- Problem description
Using the data that follows, return exactly the lines from the one that contains "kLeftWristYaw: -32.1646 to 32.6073" through the one that contains "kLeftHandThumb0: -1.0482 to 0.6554", ends included.

*** Opening Materials provided ***

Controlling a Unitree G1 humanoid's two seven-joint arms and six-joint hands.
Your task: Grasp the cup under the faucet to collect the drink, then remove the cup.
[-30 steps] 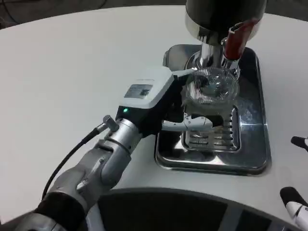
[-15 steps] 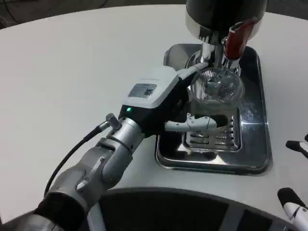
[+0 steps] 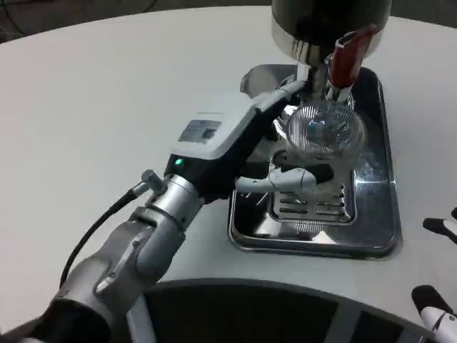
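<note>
Now, clear ribbed cup (image 3: 325, 132) in left robot hand (image 3: 235, 143) grasp, under faucet (image 3: 308, 64), over steel tray (image 3: 378, 214).

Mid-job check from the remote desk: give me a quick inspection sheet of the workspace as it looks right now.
Surface: white round table, bare where it shows.
Job's things: clear ribbed plastic cup held over the shiny metal drip tray, beneath the dispenser's chrome faucet with its red tap handle; whether drink is flowing, cannot tell.
Clutter: nothing seen.
Hands: left hand grips the cup, fingers wrapped around its side; right hand at the picture's lower right edge, apart from the tray, only fingertips visible.
Cables: black cable runs along the left forearm.
Surroundings: dark floor beyond the table's far edge.
</note>
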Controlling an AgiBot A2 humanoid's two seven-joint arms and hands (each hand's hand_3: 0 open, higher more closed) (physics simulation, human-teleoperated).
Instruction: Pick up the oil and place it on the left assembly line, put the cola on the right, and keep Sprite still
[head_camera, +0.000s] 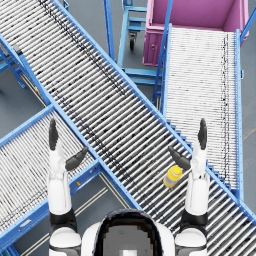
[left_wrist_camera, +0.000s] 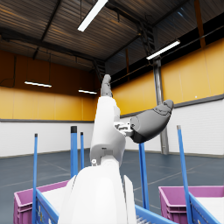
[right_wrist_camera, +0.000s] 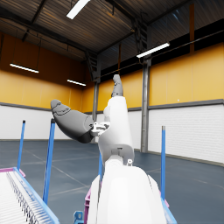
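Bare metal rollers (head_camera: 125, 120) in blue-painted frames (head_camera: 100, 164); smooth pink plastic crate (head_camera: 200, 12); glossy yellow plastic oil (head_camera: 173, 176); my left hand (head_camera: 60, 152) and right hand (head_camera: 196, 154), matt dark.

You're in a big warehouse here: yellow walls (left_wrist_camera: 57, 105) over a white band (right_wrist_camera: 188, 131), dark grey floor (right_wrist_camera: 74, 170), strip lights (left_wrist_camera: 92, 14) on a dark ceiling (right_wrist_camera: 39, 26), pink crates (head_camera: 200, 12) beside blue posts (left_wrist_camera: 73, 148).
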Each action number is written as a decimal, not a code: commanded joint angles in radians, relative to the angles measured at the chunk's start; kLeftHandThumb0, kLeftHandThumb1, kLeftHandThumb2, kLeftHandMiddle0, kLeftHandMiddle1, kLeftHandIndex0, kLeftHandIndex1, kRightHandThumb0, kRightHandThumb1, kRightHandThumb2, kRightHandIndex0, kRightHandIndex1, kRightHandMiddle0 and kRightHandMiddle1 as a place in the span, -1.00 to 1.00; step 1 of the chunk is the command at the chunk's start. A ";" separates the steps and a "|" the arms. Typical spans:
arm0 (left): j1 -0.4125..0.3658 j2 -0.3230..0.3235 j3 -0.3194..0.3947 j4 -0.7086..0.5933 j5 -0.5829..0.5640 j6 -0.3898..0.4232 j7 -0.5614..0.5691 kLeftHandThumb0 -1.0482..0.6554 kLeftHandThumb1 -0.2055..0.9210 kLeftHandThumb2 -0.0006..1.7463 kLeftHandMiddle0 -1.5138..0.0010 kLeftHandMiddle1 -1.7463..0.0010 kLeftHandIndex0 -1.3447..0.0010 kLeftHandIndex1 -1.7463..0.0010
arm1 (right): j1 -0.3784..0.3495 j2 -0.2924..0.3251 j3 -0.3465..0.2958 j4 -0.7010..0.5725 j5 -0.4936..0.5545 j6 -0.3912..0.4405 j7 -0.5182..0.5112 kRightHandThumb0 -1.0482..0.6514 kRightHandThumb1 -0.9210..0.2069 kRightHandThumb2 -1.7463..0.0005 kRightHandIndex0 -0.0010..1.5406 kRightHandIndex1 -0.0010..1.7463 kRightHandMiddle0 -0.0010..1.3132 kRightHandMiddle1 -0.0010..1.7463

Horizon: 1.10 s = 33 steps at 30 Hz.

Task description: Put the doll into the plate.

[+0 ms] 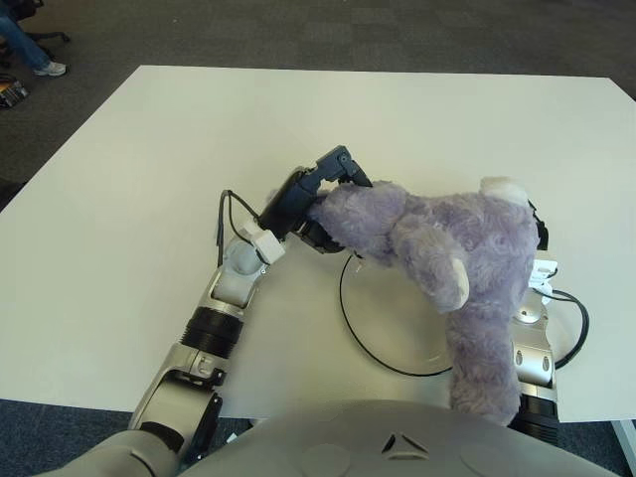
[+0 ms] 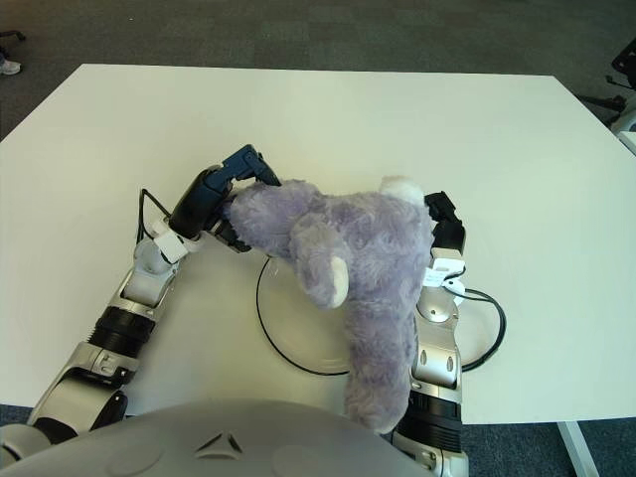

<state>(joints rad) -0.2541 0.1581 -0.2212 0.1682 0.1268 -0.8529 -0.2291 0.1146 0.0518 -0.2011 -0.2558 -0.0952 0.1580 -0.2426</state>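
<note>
Where the grey rounded torso shell [image 1: 328, 442] of the robot fills the bottom edge of both views, the two forearms reach forward over the white rectangular surface [image 1: 129, 189]. Nearest on the right, the silver-and-black right forearm [image 2: 437, 348] runs up beside a long limb of the fuzzy lavender plush doll [image 1: 437, 258], which hangs down in front of it toward the near edge. Just beyond, the white round plate with a thin black rim [image 1: 383, 318] lies flat on the surface, its far right part covered by the doll, whose body is held above the plate rather than lying in it — a paler patch [image 1: 457, 283] shows on its near side and a white tuft [image 1: 502, 187] at its far right end. The right robot hand [image 2: 444, 224] shows only as dark parts at the doll's right side, beside the tuft; whether its fingers are closed on the plush cannot be told. On the left, the left robot hand [image 1: 318, 204] is clenched on the doll's left end, one dark blue finger [image 1: 338, 164] curled over the top of the plush and others pressed in beneath it. A black cable [image 1: 224, 214] loops by the left wrist. Farther off, dark grey carpet [image 1: 348, 30] surrounds the surface.
</note>
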 commanded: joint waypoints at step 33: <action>-0.034 0.099 -0.015 0.039 -0.006 -0.100 -0.116 -0.79 0.69 -0.39 0.55 0.08 0.99 -0.30 | 0.011 -0.005 0.003 -0.040 -0.006 0.036 -0.002 -0.29 -0.12 -0.35 0.42 1.00 -0.20 1.00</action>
<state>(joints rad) -0.2638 0.2543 -0.2393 0.1850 0.1102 -0.9174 -0.3504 0.1228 0.0519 -0.1984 -0.2820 -0.0961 0.1827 -0.2424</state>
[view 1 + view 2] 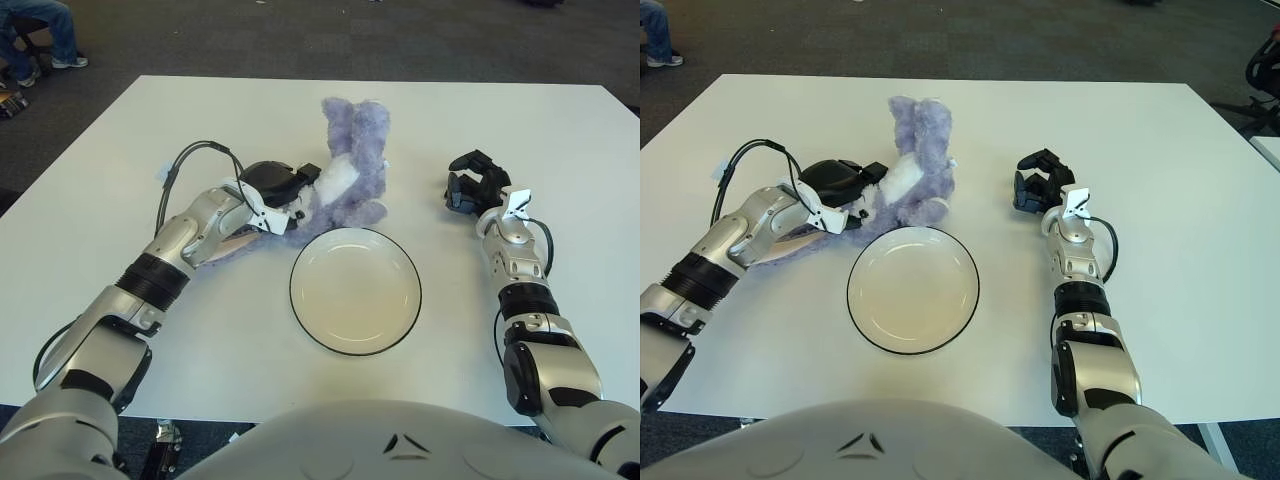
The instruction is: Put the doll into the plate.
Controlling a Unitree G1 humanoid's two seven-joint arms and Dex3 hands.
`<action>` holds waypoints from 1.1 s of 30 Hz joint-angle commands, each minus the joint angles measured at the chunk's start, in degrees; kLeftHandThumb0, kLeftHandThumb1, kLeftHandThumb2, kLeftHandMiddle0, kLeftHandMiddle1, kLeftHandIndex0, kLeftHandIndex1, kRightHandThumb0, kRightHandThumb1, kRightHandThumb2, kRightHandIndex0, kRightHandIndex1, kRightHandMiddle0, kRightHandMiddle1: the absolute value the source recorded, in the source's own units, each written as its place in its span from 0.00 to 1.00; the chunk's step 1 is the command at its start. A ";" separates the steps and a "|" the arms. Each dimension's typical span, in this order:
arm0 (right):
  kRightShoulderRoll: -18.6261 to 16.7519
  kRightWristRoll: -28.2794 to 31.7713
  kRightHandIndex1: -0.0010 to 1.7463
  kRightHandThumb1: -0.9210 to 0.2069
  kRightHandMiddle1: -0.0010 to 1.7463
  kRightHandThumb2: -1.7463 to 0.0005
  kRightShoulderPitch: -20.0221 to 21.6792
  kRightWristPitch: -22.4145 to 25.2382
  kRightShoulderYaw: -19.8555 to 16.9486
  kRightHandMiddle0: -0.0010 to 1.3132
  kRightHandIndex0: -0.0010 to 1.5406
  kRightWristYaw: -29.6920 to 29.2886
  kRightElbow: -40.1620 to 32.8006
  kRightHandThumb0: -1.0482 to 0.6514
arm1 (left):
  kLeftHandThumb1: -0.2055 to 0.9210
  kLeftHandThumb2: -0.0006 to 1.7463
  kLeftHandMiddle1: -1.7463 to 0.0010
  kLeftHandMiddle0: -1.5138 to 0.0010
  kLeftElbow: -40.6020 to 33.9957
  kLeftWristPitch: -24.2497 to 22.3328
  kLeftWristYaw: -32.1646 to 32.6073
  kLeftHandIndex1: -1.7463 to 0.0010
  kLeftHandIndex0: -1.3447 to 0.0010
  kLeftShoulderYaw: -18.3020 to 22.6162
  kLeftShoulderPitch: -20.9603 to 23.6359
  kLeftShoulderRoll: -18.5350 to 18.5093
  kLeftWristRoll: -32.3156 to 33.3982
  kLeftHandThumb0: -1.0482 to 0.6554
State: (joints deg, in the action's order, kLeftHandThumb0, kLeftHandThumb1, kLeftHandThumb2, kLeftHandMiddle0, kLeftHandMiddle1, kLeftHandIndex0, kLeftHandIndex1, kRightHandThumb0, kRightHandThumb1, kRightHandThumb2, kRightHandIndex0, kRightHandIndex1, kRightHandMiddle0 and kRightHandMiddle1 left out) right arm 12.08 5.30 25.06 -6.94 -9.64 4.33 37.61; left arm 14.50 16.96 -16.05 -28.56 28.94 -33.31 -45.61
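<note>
A fluffy lavender doll (352, 160) with a white belly stands upright on the white table (120, 150), just behind the plate. The plate (355, 290) is round, cream-white with a thin black rim, and holds nothing. My left hand (285, 190) is at the doll's left side, fingers curled against its lower body and white belly. My right hand (474, 182) shows to the right of the doll and plate, fingers curled, holding nothing.
A black cable (195, 160) loops over my left forearm. A seated person's legs (40, 30) show on the dark floor beyond the table's far left corner.
</note>
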 commanded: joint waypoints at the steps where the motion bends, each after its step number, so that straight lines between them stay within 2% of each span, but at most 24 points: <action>1: -0.33 -0.52 1.00 0.59 0.89 0.23 -2.84 3.52 0.67 0.41 0.43 0.51 2.17 0.61 | 0.42 0.79 0.00 0.65 2.19 1.30 -1.68 0.00 0.61 -2.47 -3.47 -0.01 -0.79 0.61; 7: -0.20 -0.54 1.00 0.59 0.89 0.24 -2.65 3.75 0.69 0.41 0.42 0.48 2.34 0.61 | 0.45 0.77 0.00 0.66 2.71 1.98 -1.17 0.00 0.63 -2.60 -3.04 0.05 -0.86 0.61; 15: 0.06 -0.67 1.00 0.58 0.90 0.24 -2.60 3.57 0.84 0.40 0.42 0.68 2.64 0.61 | 0.46 0.76 0.00 0.67 3.84 3.02 3.89 0.00 0.64 -1.81 -2.97 0.25 -1.63 0.61; 20: 0.20 -0.45 1.00 0.58 0.90 0.24 -2.29 3.47 0.67 0.39 0.42 1.02 3.27 0.61 | 0.46 0.76 0.00 0.67 1.89 3.01 6.74 0.00 0.63 -0.29 -2.67 -0.81 -2.37 0.61; 33: 0.38 -0.35 1.00 0.59 0.89 0.24 -1.44 3.09 0.36 0.40 0.43 1.44 4.96 0.61 | 0.42 0.79 0.00 0.64 -0.75 -0.34 10.51 0.00 0.61 3.04 -3.37 0.10 -2.68 0.61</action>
State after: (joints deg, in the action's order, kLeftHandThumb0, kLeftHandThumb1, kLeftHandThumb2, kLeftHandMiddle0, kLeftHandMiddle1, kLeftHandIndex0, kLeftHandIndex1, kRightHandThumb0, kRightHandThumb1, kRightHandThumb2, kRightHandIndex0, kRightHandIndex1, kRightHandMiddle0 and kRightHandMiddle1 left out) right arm 12.70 5.30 25.97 -6.89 -9.60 5.45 39.48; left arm 13.38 17.96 -6.15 -26.27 26.96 -33.48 -47.84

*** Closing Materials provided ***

- Reply to the exercise
  kLeftWristYaw: -32.1646 to 32.6073
  kLeftHandIndex1: -1.7463 to 0.0010
  kLeftHandIndex0: -1.3447 to 0.0010
  kLeftShoulderYaw: -18.3020 to 22.6162
  kLeftShoulderPitch: -20.9603 to 23.6359
  kLeftShoulderRoll: -18.5350 to 18.5093
  kLeftWristRoll: -32.3156 to 33.3982
  kLeftHandThumb0: -1.0482 to 0.6554

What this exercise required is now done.